GENEL - 17 Ekim 2018 Çarşamba 18:06

Hasankeyf’te 600 yıllık kale kapısının ikinci kısmı da taşındı

A
A
A
Hasankeyf’te 600 yıllık kale kapısının ikinci kısmı da taşındı

Batman’ın Hasankeyf ilçesinde bulunan ve Ilısu Barajı’nın su tutmaya başlamasıyla sular altında kalacak olan 3 parçalı tarihi Kale Kapısı’nın ikinci parçası da taşındı.

Batman’ın Hasankeyf ilçesinde bulunan ve Ilısu Barajı’nın su tutmaya başlamasıyla sular altında kalacak olan 3 parçalı tarihi Kale Kapısı’nın ikinci parçası da taşındı.



Hasankeyf’te, Ilısu Baraj sularının altında kalacak olacak olan 600 yıllık Kale Kapısı’nın ikinci parçası da taşındı. Yerinden büyük bir özenle alınan kapının parçası, sorunsuz bir şekilde yeni yerine ulaştırıldı. DSİ 16. Bölge Müdürü Ali Naci Kösalı, Ilısu projesinin önemli bir aşamasının yapıldığını belirtti.
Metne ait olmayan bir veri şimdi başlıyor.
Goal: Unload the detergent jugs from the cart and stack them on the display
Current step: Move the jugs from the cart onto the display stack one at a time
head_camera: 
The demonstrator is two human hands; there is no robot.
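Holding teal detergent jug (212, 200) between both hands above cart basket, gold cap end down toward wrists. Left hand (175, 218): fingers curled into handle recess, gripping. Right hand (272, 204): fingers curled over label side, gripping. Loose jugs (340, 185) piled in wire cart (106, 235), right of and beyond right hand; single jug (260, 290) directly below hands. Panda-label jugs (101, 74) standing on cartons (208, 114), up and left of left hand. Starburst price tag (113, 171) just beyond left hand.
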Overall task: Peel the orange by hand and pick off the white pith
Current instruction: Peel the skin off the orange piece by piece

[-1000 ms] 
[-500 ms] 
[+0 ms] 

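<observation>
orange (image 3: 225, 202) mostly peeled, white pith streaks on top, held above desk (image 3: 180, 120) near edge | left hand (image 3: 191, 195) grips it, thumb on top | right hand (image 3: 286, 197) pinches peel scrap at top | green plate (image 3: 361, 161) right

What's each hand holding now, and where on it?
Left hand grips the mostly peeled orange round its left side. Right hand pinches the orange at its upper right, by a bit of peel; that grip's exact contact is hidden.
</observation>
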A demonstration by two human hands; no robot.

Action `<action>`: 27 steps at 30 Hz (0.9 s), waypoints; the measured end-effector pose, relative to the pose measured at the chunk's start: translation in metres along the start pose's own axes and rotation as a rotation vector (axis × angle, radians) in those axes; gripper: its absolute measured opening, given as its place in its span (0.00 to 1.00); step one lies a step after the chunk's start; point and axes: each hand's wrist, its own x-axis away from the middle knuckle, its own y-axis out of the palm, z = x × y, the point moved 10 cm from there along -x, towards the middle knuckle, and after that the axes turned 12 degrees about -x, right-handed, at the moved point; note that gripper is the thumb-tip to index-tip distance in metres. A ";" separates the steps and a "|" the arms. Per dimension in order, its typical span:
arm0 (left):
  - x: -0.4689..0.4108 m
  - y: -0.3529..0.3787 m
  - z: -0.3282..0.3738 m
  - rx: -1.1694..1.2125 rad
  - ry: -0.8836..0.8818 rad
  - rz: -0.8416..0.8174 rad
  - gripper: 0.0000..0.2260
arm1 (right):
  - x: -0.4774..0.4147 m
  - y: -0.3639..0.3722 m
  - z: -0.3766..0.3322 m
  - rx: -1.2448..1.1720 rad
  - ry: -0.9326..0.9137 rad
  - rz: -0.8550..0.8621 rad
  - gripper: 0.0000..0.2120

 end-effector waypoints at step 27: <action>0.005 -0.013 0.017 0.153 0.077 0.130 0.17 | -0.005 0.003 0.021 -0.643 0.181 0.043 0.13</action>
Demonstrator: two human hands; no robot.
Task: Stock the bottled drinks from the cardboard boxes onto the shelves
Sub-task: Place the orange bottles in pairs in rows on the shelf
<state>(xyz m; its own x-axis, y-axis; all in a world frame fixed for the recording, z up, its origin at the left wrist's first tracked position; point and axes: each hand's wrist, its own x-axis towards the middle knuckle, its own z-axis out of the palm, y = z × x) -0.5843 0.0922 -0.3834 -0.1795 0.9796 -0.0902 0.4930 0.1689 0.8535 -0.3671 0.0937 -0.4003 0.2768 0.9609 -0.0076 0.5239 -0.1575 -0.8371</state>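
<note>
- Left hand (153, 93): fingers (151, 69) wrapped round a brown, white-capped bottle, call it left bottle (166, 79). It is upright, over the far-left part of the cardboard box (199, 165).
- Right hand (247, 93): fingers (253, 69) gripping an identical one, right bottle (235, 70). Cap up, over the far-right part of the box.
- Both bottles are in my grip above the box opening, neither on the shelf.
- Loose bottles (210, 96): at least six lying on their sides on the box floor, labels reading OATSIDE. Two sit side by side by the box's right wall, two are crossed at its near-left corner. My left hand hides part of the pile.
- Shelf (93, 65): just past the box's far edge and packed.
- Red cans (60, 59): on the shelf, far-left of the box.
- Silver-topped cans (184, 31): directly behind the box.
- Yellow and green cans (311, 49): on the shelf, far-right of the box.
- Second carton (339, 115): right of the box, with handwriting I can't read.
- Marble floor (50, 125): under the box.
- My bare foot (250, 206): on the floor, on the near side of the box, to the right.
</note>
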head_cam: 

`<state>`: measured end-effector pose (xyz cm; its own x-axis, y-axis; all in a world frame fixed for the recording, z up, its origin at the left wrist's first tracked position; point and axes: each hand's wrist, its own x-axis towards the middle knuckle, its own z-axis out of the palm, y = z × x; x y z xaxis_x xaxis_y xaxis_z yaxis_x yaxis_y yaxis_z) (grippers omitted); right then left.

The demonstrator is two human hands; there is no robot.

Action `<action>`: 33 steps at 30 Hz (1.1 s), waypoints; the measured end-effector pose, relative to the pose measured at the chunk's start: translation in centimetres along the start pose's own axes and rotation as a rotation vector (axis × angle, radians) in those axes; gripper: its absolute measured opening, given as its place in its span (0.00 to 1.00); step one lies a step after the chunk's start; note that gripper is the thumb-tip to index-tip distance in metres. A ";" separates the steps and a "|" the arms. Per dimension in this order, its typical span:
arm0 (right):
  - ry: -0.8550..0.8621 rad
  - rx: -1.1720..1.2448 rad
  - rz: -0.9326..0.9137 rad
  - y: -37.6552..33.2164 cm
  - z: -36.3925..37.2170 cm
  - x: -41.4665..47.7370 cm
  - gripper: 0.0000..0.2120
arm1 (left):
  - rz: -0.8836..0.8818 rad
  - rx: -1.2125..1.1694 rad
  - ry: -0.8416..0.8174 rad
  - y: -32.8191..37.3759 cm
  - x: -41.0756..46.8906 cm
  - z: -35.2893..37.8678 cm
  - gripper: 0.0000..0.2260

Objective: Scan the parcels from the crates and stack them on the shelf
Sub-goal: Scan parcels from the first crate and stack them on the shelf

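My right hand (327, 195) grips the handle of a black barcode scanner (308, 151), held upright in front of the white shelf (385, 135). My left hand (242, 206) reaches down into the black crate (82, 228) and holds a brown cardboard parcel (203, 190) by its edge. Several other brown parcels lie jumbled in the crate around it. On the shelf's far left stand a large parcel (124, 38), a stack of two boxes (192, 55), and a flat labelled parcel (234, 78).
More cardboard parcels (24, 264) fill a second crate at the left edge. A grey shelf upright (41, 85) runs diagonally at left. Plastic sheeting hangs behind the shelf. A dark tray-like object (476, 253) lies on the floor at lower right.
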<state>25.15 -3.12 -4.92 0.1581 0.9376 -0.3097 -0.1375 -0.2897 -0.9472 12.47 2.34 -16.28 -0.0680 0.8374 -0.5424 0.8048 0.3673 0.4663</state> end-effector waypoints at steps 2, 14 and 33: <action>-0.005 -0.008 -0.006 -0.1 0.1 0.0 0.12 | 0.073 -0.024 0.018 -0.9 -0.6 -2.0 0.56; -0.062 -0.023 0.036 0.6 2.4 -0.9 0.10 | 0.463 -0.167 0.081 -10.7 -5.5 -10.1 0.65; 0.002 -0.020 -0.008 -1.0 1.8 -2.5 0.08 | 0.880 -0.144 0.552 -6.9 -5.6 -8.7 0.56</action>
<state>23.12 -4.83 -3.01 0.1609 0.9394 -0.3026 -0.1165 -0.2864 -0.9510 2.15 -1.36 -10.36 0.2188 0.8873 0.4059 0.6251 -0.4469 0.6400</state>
Daha önce Zeynel Bey Türbesi, Artuklu Hamamı ve İmam Abdullah Zaviyesi’nin taşındığı anımsatan Kösalı, taşınan kale kapısının dördüncü eser olduğunu söyledi.



Yarın da en alttaki ve en ağır olan parçayı daimi yerine götürüp, montaj işlemine başlayacaklarını anlatan Kösalı, “Orta Kapı Süleyman Han zamanında yapılmış ve 1423 yılında yapıldığı üzerindeki kitabeden anlaşılıyor. Bunu arkeopark girişine yerleştireceğiz ve diğer yapılar arkasında sıralanacak. Sıralamaya göre sol tarafta Zeynel Bey Türbesi, İmam Abdullah Zafiyesi ve Artuklu Hamamı, sağ tarafta da kaleden geçtikten sonra da Er Rızk Cami, Kızlar Cami, Koç Cami ve Süleyman Han’ın taşınabilir unsurları bunlarla beraber bir arkeoprak oluşturacağız. Bunlar yerleştikten sonra yine mevcut Hasankeyf’teki gibi vatandaşlar gelecek, ticaret merkezinde alış verişini yapacak. Daha sonra da arkeoparka inecek ve müzeyi gezecekler. Oraya yeni bir can yepyeni bir turizm alanı kazandıracağız” dedi.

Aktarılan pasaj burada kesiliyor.